● EXERCISE DESCRIPTION: Only one stretch of the data below is needed. Output the lines from the one with "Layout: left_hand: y" up to and including the one with "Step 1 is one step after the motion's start", exactly as they stand.

● INFORMATION SUPPLIED:
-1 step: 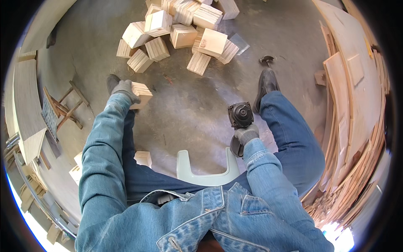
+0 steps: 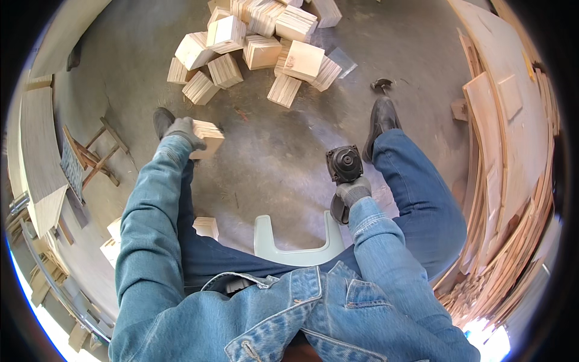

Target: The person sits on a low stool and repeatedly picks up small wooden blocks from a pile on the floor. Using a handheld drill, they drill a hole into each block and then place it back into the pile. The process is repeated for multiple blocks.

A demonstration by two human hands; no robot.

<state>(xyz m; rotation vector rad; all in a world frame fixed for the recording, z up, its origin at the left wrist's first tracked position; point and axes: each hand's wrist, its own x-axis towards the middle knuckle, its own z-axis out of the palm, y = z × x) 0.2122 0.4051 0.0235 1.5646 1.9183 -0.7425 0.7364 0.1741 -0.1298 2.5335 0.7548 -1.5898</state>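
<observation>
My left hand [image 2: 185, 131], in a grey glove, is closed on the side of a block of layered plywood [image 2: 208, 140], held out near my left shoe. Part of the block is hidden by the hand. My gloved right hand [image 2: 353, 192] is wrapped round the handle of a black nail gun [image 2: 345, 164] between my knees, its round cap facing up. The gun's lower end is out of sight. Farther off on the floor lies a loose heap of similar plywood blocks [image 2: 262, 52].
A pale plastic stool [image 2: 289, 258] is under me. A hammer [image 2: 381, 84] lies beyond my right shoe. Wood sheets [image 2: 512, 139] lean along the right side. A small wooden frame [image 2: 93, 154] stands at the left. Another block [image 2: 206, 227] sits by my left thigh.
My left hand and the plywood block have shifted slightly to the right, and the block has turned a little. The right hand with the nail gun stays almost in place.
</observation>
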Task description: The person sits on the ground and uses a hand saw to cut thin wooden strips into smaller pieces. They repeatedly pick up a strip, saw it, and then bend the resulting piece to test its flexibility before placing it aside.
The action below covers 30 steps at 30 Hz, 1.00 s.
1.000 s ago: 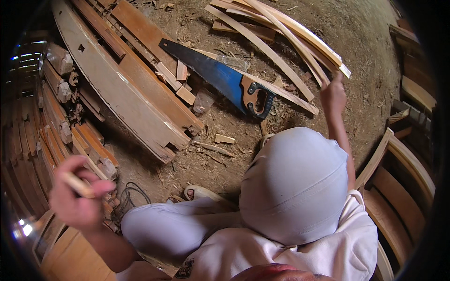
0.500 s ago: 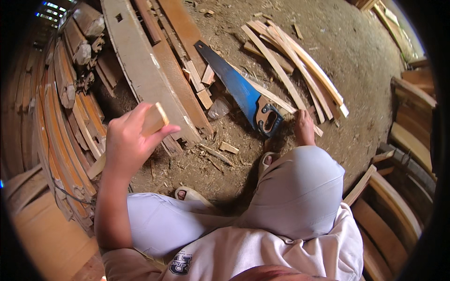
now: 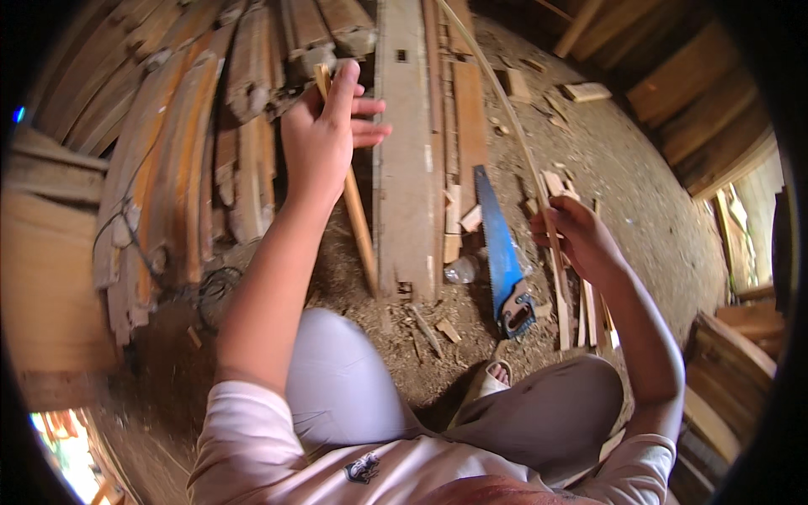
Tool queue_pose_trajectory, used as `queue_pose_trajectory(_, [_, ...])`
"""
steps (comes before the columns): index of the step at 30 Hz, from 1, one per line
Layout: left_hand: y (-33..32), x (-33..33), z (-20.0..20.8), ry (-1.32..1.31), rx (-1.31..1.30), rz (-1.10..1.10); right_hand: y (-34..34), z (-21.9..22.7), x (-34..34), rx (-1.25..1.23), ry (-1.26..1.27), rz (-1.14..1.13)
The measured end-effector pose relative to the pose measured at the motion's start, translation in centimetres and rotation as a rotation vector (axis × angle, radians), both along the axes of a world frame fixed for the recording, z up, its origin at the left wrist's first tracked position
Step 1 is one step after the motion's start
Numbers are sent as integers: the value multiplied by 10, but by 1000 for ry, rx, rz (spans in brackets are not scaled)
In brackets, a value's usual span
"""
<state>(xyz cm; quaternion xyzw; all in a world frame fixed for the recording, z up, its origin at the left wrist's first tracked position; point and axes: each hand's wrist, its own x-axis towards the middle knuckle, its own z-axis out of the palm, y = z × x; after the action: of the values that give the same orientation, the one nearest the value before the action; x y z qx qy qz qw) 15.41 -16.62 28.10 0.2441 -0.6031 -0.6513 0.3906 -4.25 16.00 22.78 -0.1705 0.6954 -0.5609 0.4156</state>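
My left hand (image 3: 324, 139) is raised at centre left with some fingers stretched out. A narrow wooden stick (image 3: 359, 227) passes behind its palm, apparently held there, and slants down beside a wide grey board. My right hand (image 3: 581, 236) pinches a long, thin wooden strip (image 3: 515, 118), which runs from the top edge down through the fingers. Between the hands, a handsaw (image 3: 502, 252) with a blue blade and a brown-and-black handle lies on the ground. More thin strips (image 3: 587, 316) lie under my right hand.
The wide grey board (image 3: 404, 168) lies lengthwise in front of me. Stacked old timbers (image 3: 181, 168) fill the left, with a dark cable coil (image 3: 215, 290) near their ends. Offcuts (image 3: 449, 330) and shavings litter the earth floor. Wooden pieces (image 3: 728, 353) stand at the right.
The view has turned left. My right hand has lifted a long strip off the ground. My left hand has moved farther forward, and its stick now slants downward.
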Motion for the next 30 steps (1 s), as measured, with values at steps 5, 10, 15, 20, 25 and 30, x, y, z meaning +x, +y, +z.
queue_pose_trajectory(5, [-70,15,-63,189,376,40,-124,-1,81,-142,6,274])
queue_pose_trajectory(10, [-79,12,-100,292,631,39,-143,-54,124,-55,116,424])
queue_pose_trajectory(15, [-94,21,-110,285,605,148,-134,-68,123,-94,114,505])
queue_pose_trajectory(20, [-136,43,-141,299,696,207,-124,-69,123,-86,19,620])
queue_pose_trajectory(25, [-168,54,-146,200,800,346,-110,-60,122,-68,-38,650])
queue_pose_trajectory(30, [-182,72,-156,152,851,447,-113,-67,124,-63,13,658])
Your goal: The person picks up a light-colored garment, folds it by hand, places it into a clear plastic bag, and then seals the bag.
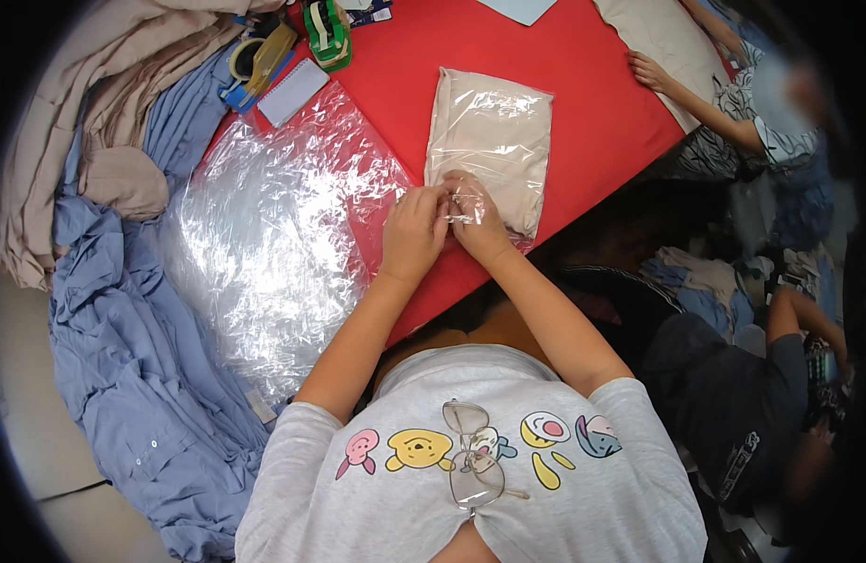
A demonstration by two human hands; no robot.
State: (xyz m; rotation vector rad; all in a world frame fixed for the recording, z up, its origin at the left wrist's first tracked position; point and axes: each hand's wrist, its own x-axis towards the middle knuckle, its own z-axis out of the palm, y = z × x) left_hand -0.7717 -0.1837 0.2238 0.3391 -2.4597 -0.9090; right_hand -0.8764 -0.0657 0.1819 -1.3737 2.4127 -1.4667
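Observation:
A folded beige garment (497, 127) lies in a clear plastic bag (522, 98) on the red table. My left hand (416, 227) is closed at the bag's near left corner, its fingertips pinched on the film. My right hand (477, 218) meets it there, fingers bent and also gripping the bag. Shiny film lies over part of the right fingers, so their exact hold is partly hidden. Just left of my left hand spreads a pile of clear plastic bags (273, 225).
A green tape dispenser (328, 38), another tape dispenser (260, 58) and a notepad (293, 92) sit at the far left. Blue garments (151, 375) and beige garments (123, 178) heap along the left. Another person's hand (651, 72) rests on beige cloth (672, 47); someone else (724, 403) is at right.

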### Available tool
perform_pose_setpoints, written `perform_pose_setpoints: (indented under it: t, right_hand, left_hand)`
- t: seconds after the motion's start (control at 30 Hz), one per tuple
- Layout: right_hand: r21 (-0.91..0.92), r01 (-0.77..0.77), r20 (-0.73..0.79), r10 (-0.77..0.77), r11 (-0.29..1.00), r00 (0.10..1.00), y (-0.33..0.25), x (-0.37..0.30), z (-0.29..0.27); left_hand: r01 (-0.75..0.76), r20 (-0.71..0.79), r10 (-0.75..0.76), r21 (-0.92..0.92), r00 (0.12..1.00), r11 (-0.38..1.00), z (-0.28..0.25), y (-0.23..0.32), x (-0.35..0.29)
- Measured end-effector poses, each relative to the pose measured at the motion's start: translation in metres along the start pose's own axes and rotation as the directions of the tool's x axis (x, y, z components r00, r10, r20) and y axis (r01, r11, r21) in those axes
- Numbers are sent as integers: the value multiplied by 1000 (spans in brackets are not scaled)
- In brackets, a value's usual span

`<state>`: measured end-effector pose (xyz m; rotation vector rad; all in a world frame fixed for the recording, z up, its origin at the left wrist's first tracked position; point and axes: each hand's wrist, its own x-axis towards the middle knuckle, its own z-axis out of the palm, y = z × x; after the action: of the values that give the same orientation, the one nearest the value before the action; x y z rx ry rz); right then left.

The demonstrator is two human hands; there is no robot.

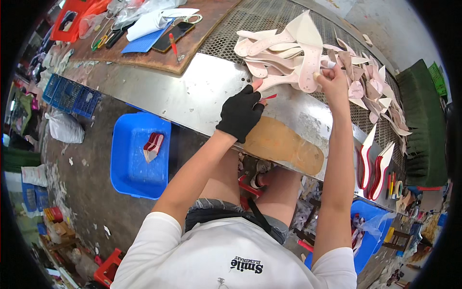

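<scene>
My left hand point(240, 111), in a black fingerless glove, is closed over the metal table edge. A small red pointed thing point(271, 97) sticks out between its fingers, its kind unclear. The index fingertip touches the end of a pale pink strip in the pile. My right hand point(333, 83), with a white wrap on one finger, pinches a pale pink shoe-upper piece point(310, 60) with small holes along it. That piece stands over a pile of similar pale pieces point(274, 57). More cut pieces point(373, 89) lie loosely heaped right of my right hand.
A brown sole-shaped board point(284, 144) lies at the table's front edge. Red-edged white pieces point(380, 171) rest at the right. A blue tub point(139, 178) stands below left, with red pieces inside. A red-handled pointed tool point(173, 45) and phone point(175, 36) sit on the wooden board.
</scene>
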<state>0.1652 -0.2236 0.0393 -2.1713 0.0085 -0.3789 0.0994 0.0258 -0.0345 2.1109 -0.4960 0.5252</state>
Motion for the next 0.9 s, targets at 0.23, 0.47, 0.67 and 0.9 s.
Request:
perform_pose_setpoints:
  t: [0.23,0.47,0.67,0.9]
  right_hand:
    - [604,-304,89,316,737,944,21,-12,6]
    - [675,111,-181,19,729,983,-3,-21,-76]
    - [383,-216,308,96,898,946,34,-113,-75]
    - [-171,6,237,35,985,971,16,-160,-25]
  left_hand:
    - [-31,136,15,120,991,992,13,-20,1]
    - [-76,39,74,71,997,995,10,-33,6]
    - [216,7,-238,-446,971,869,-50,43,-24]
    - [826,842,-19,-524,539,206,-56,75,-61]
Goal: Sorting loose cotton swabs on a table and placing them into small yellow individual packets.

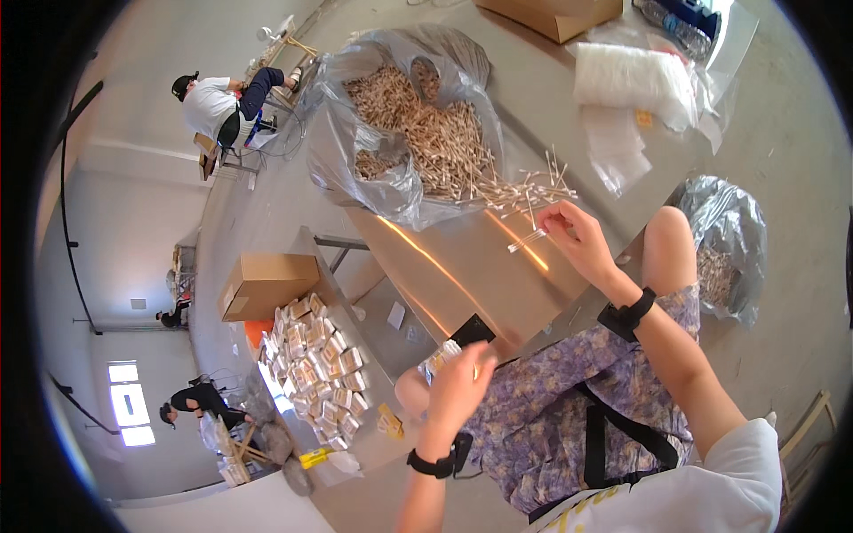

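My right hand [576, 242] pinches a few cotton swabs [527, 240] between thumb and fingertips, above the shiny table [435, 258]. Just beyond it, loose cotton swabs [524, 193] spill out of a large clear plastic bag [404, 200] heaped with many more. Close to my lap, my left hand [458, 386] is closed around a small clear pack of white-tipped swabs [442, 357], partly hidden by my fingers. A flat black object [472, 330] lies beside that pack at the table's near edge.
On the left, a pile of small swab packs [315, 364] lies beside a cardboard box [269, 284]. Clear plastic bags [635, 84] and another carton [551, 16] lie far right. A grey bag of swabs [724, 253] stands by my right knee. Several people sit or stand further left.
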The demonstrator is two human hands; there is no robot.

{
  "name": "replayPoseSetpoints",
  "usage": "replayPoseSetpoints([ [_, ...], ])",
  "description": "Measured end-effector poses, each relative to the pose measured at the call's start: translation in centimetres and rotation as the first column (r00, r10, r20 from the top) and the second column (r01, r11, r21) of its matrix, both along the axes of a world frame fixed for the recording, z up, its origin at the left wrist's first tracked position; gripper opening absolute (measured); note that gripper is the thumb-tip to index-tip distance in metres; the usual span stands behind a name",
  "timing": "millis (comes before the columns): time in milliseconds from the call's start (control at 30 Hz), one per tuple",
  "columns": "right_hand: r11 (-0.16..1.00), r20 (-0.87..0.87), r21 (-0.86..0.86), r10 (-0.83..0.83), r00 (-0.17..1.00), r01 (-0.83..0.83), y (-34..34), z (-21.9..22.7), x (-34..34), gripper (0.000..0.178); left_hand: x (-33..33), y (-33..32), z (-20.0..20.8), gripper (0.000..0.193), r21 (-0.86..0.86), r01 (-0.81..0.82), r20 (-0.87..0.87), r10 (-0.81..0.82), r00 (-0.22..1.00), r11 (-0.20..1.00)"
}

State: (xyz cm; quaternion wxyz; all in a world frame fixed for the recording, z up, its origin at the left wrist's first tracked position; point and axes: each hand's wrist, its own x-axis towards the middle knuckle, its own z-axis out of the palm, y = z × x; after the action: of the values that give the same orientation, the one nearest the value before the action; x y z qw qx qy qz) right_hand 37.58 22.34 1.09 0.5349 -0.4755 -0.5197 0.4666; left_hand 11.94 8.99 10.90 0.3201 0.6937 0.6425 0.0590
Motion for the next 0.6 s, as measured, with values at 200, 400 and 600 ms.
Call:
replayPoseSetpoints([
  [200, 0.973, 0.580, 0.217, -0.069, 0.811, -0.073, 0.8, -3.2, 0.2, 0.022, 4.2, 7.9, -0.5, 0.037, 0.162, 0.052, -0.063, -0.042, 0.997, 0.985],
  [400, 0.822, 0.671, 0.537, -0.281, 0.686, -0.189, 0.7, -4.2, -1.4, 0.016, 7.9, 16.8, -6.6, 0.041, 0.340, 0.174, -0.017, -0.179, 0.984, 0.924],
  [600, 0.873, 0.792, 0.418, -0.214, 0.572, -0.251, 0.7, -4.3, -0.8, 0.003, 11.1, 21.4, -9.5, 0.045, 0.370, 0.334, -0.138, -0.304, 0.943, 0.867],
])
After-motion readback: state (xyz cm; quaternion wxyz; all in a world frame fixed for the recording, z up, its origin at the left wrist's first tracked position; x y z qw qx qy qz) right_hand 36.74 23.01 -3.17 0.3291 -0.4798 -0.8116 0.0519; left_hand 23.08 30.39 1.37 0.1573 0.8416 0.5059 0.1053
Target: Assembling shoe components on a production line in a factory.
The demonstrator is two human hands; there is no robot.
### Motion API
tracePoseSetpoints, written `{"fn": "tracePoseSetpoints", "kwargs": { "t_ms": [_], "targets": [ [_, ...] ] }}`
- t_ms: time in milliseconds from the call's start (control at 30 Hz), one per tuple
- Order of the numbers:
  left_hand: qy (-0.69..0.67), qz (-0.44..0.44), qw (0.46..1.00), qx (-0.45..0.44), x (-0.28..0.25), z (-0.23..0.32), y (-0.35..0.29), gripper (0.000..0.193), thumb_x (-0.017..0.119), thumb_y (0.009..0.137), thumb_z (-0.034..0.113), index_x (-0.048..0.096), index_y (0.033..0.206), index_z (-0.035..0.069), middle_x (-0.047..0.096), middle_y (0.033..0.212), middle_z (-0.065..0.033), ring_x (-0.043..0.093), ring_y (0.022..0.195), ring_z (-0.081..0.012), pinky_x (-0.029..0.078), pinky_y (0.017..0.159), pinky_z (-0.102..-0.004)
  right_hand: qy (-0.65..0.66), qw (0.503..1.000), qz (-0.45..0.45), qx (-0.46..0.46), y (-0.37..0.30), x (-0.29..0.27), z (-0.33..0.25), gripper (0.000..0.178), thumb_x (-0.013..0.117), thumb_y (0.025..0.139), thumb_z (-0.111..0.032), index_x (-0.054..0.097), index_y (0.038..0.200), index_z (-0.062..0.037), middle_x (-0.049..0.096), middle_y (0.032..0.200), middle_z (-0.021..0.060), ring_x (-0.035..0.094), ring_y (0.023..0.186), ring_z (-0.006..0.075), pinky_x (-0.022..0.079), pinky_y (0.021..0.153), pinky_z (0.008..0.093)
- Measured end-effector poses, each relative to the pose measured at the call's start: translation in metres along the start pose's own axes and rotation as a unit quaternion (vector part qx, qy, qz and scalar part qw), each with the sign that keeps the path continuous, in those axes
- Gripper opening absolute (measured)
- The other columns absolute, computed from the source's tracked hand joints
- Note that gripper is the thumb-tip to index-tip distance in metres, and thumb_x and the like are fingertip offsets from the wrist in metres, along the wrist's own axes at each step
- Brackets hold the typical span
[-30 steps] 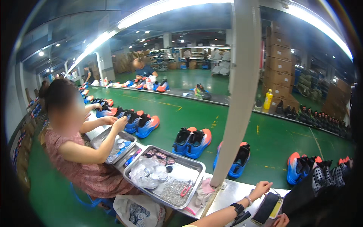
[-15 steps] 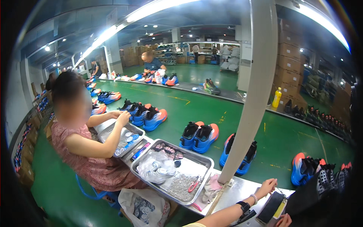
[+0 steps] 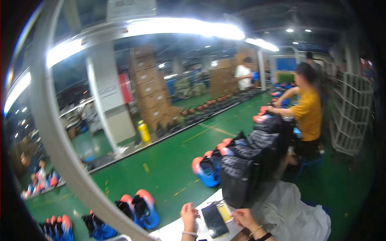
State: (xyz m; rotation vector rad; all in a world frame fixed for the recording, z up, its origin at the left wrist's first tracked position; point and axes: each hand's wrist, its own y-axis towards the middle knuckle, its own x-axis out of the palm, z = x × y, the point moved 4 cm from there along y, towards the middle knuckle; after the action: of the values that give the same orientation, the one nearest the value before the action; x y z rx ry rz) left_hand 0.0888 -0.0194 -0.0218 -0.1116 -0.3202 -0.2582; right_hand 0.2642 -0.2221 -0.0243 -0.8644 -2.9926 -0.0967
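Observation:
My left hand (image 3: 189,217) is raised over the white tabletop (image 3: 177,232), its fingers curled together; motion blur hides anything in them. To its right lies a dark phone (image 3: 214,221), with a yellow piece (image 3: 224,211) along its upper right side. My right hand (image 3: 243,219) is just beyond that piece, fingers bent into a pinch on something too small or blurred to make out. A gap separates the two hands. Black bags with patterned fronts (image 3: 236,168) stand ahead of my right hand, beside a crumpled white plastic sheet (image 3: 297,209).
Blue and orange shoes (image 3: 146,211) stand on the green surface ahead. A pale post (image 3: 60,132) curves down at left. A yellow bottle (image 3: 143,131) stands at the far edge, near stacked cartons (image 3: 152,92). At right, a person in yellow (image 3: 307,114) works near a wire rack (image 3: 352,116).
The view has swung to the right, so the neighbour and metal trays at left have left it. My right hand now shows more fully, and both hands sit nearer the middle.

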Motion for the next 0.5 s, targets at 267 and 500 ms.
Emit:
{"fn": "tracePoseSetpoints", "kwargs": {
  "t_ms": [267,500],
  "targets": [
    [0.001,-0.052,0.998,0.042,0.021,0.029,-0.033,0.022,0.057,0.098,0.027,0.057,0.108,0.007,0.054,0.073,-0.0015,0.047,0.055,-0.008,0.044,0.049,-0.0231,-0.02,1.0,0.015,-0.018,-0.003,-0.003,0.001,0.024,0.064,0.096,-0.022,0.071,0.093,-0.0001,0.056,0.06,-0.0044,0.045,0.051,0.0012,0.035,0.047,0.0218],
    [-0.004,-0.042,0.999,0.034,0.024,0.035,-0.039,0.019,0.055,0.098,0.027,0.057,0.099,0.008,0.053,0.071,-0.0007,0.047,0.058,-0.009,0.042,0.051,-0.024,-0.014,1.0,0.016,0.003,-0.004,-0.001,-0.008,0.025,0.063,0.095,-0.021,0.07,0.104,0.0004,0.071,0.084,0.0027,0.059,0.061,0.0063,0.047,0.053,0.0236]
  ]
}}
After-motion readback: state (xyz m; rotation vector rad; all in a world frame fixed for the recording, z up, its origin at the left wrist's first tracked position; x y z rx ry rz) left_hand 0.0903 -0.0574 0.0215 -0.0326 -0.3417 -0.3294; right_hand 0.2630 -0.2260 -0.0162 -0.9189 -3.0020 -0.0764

● ANSWER TO THE EXERCISE:
Layout: left_hand: y (-33..32), x (-33..33), z (-20.0..20.8), ry (-1.32..1.31), rx (-1.31..1.30), rz (-1.10..1.10); right_hand: y (-34..34), z (-21.9..22.7), x (-34..34), rx (-1.25..1.23), ry (-1.26..1.27), rz (-1.14..1.13)
The measured end-effector pose relative to the pose measured at the motion's start, translation in centimetres and rotation as a rotation vector (axis × angle, radians), both along the axes of a world frame fixed for the recording, z up, its origin at the left wrist's first tracked position
Step 1 is one step after the motion's start

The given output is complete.